Anjani berusaha tenang dan meyakinkan dirinya bahwa semua baik-baik saja. Ditempelkannya kartu akses di depan pintu kamar dan seketika pintu terbuka.Anja menyimpan kartu akses itu di atas saklar lampu, seketika lampu menyala.
Ia masuk ke dalam, ia memang memberikan kamar terbaik di hotel ini untuk klien yang mengambil dalam jumlah besar seperti pak William. Ini merupakan kamar Fairmont King, pemandangan yang langsung ke arah golf. Pertama ia masuk ke kamar ini di suguhi dengan tempat tidur berukuran king size.

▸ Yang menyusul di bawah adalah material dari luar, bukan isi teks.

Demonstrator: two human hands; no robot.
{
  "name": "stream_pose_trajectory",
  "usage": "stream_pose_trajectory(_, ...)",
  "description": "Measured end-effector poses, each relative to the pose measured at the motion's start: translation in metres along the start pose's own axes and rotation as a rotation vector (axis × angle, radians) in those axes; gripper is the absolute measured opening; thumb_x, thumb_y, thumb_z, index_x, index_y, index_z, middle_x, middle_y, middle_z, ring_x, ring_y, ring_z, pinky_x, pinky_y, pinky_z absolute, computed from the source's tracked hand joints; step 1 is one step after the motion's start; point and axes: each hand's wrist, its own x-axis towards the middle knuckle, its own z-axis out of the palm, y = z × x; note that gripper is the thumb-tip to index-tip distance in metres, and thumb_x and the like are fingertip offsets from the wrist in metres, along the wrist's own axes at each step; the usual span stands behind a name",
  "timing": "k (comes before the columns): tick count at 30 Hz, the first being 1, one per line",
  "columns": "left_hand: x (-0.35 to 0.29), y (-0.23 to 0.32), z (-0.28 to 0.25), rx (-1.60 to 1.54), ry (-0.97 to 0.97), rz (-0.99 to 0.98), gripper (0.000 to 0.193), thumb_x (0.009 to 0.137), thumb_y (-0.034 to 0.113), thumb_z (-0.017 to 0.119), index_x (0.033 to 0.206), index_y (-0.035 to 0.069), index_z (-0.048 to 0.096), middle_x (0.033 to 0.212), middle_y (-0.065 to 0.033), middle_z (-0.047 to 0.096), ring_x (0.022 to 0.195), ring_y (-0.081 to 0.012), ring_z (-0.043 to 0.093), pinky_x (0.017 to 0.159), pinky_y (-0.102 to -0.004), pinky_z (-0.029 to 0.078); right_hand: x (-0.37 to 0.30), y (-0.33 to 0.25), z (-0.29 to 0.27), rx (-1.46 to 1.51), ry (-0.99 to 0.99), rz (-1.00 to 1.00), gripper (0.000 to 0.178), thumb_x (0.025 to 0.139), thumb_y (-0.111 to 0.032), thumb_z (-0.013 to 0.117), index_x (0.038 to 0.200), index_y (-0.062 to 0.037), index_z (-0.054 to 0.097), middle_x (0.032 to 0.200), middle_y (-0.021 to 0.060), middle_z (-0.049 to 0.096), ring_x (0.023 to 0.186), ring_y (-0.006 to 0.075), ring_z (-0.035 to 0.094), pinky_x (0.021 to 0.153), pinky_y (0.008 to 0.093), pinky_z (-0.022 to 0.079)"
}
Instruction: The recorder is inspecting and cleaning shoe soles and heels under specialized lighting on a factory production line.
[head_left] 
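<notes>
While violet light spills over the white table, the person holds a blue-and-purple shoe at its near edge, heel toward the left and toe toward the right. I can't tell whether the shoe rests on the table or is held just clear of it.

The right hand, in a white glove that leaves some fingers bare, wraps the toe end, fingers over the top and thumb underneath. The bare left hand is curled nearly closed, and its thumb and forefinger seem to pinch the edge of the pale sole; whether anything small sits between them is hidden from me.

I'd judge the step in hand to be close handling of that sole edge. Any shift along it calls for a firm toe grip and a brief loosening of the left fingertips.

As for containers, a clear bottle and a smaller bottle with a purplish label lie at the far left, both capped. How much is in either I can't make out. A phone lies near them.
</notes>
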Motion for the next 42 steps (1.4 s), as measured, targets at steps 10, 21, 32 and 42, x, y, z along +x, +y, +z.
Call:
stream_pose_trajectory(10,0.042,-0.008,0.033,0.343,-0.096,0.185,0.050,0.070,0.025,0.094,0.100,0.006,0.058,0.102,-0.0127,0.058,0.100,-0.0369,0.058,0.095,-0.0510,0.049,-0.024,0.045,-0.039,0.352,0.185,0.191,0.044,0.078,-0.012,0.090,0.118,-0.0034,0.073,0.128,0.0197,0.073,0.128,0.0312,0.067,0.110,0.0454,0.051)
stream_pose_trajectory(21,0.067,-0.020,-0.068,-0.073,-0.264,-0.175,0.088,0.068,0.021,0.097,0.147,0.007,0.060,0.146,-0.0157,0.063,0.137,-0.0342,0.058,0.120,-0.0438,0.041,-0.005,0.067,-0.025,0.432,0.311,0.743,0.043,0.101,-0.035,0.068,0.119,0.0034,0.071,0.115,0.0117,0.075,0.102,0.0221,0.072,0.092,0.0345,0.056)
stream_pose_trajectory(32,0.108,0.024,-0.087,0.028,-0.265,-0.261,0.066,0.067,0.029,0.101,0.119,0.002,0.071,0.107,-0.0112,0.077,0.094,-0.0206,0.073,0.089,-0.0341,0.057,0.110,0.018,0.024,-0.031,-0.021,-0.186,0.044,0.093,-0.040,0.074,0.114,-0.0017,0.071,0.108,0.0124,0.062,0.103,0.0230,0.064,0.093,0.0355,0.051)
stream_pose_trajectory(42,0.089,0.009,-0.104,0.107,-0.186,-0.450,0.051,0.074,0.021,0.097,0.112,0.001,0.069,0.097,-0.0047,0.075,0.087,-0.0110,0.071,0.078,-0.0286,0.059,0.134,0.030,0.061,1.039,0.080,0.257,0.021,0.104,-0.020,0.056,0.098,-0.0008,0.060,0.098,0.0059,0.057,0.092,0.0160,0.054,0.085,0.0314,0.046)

Di dekat tempat tidur terdapat meja kerja yang terbuat dari kayu. Ia menatap jendela yang terbentang luas, terdapat kursi sofa yang menghadap ke arah view yang menawan. Di depan tempat tidur juga tersedia TV kabel layar datar, area tempat duduk, mini bar dan lemari es. Kamarnya luas
Ia memandang ke arah kamar mandi di dalamnya menyediakan shower perlengkapan mandi, pengering rambut, jubah mandi dan sandal, dan bathup. Karpetnya lembut, secara keseluruhan kamar ini sangat elegan, jujur ia suka dengan kamar ini.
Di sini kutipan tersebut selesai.